Troy Roberts, Days Like These | The Vinyl Anachronist

Saxophone players aren’t known for being shy or demure, but Troy Roberts takes extroversion to another level. He’s known as a young lion in today’s jazz scene, a musician who really stands out with a bold, passionate style. Every note he plays is a statement, one that stems from who he is and where he’s been. He’s an ambitious sax player, so much so that after ten albums he founded his own jazz label, Toy Robot Music. The first release is this, Days Like These, and future releases will focus on the performers who join him here: Hammond B-3 players Joey DeFrancesco and Emmet Cohen and drummer Jeff “Tain” Watts.

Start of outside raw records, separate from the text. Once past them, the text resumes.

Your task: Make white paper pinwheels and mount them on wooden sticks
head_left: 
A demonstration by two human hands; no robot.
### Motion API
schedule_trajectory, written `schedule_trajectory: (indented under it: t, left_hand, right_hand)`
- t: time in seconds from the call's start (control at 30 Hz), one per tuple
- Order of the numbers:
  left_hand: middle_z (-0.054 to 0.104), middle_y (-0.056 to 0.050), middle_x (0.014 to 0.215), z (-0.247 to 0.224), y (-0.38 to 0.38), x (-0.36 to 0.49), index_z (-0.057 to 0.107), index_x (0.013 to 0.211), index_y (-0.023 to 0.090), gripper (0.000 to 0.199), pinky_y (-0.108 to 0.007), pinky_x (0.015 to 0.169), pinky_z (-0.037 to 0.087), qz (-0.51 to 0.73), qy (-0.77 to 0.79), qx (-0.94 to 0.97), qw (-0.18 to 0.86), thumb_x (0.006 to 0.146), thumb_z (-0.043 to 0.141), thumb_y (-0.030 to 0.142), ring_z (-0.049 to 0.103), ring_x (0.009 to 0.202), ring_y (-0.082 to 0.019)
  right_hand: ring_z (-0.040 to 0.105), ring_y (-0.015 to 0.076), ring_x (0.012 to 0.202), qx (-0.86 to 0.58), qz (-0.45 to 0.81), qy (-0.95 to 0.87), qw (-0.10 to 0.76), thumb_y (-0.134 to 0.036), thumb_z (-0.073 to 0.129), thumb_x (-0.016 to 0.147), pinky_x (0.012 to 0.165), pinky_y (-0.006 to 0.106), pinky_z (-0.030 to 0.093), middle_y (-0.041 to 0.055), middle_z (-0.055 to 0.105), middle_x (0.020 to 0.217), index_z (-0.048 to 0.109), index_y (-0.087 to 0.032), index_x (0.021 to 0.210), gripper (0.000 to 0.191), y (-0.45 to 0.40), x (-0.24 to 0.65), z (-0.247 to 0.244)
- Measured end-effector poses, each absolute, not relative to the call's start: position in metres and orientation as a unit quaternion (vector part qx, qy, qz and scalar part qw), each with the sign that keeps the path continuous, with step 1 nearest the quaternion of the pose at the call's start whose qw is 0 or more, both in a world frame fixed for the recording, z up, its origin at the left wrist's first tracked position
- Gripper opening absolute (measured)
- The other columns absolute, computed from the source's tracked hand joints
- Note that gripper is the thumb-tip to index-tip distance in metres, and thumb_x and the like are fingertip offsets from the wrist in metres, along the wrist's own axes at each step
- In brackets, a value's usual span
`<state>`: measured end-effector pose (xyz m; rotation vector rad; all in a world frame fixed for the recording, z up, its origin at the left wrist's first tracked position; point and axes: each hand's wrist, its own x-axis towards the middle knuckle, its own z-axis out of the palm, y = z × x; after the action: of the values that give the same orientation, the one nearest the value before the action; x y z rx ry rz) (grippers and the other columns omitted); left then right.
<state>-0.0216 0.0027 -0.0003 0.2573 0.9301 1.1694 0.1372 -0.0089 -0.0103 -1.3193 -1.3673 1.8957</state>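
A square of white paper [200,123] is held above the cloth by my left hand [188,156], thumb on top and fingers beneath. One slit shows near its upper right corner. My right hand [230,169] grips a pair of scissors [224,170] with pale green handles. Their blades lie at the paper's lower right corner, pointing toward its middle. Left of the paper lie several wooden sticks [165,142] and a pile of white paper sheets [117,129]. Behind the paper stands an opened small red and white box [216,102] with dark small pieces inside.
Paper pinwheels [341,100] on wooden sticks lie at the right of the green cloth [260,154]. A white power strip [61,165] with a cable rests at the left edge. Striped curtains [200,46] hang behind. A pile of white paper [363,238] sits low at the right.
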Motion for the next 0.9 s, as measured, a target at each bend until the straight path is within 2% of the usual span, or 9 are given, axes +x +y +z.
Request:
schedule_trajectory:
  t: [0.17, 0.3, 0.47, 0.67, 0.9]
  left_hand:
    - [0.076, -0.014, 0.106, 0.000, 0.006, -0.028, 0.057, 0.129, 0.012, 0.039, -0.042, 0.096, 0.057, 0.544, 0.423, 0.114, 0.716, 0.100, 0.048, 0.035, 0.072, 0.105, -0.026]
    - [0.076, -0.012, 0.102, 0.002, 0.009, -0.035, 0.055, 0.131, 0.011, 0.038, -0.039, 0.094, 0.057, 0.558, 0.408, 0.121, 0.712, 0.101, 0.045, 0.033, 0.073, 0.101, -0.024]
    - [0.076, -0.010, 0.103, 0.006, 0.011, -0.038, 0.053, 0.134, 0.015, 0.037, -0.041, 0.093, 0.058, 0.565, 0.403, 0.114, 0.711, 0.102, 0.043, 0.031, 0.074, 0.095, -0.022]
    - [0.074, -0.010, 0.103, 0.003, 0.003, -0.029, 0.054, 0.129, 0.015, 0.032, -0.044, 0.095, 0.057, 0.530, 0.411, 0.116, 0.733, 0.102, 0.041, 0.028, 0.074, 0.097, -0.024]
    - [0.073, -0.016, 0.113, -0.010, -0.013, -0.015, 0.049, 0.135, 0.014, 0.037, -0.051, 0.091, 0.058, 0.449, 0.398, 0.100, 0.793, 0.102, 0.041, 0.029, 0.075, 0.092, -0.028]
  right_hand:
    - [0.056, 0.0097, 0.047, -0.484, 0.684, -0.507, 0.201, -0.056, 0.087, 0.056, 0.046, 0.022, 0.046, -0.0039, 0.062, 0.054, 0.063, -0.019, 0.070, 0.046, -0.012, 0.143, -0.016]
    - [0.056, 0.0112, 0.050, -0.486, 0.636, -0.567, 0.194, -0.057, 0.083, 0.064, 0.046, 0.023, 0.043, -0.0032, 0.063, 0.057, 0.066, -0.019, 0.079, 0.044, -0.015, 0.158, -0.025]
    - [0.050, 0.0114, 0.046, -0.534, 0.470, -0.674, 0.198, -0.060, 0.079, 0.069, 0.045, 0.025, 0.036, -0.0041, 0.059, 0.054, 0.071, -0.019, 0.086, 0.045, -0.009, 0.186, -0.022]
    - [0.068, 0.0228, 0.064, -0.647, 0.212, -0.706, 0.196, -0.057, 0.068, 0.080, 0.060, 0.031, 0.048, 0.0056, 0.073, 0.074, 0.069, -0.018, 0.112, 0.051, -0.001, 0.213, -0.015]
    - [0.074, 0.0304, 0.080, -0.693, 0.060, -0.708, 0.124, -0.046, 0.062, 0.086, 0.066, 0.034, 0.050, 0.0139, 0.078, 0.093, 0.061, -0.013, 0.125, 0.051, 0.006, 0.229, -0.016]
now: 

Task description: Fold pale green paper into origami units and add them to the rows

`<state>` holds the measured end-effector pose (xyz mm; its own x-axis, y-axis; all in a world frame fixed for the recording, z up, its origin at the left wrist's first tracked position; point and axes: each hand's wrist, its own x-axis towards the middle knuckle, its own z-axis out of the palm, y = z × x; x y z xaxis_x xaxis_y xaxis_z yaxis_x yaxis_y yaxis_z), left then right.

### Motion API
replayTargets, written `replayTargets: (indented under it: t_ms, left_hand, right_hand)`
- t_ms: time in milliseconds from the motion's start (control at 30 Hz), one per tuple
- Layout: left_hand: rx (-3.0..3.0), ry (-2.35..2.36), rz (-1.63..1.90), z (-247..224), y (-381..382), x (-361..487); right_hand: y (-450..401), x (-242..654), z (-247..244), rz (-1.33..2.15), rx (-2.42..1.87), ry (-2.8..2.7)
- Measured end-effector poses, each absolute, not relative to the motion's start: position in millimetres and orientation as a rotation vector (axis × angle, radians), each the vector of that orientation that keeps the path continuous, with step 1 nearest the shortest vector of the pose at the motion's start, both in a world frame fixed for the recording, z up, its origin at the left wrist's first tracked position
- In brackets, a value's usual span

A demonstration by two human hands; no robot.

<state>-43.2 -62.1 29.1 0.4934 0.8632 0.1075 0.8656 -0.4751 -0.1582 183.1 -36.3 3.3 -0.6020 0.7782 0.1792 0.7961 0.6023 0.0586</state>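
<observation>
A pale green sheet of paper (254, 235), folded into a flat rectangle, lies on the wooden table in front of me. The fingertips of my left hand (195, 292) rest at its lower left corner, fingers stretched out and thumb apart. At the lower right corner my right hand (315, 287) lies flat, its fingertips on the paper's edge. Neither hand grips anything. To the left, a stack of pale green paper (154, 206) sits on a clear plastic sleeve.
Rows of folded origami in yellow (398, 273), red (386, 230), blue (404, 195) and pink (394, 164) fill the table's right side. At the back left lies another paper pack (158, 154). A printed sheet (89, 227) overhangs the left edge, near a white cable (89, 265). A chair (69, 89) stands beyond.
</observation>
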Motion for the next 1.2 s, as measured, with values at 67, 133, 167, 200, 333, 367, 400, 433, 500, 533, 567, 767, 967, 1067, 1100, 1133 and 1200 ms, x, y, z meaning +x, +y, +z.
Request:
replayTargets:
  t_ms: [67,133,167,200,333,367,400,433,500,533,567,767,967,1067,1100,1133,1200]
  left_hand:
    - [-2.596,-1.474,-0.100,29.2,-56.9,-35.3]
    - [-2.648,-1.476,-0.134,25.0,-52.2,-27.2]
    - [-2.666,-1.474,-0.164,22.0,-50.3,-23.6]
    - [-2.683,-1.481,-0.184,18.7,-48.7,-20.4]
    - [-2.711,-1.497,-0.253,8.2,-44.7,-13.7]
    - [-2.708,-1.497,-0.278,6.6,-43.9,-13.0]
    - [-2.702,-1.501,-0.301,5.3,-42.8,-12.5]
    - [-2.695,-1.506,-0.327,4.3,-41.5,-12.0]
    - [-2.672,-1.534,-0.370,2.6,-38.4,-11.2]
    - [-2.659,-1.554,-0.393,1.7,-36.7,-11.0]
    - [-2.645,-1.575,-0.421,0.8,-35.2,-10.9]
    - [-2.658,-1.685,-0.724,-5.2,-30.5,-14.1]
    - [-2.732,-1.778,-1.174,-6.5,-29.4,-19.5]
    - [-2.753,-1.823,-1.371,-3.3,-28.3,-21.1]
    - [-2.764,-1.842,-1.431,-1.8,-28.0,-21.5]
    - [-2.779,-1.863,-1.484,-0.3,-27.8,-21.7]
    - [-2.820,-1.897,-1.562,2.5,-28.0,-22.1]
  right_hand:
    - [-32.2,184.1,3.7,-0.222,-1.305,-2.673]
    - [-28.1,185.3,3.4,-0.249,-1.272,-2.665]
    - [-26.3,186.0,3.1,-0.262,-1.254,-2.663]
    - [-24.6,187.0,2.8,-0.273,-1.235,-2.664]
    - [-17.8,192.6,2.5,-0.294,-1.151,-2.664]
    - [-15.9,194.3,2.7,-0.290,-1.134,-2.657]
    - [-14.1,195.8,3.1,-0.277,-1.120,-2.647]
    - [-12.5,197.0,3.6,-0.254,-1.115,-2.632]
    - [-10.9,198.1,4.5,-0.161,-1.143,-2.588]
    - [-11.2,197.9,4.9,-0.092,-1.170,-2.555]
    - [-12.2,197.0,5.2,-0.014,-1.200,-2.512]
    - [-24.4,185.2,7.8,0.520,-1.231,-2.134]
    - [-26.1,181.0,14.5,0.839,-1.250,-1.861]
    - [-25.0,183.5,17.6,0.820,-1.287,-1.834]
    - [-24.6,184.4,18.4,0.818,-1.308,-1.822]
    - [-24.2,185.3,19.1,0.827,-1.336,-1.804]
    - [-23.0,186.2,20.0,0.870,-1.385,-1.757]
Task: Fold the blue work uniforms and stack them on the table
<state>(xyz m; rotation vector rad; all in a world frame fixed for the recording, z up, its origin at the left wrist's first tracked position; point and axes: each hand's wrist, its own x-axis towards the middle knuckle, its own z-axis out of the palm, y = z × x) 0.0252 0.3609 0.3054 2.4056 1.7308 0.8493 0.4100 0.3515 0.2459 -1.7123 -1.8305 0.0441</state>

From glancing at this line-up you’ll realize that this is an organ trio, one of my favorite jazz ensembles. Perhaps that’s why Troy Roberts and his sax are so front and center in this recording–there’s the organ adding texture and bass, and then there’s the percussion, and then there’s that big, brave saxophone. It’s a lean sound, stripped down to the basics so you’ll hear everything that’s going on, and all at once. In addition, these eight tracks all hover around the seven to ten minute mark, so there’s plenty of improvisation, plenty of solos, plenty of chance for everyone to dig deep and explore.

Troy Roberts knows how to encourage everyone to get wild, to let loose, but it’s amazing how the trio never lapses into the realm of free jazz. Roberts’ sax playing revolves around melody and theme, not noise, so he’s always playing those big notes with a modicum of restraint. Both Hammond players get their chance for extended solos, but these sojourns reveal the expressiveness of this wonderful instrument rather than the limitless potential of sound. Perhaps the wild card here is Watts, who is often raucous with his kit. He is fond of big fills and lots of work on the crash cymbals, so much so that you can easily imagine the whole kit shaking and sliding across the stage.

Days Like These has a rough, impromptu feel to it, and that’s because it was recorded at Tedesco Studios in a single day. If you know your jazz, you’ll know that’s when the magic happens, when the true classics are captured. Everyone’s in the moment, locked in. Troy Roberts is obviously a leader who strives for that kind of creativity in the studio. While I don’t think you can call a performer with 11 albums a “young lion” anymore, it is true that Roberts is on the verge of taking it to the next level, of doing something with an organ trio that no one else is doing.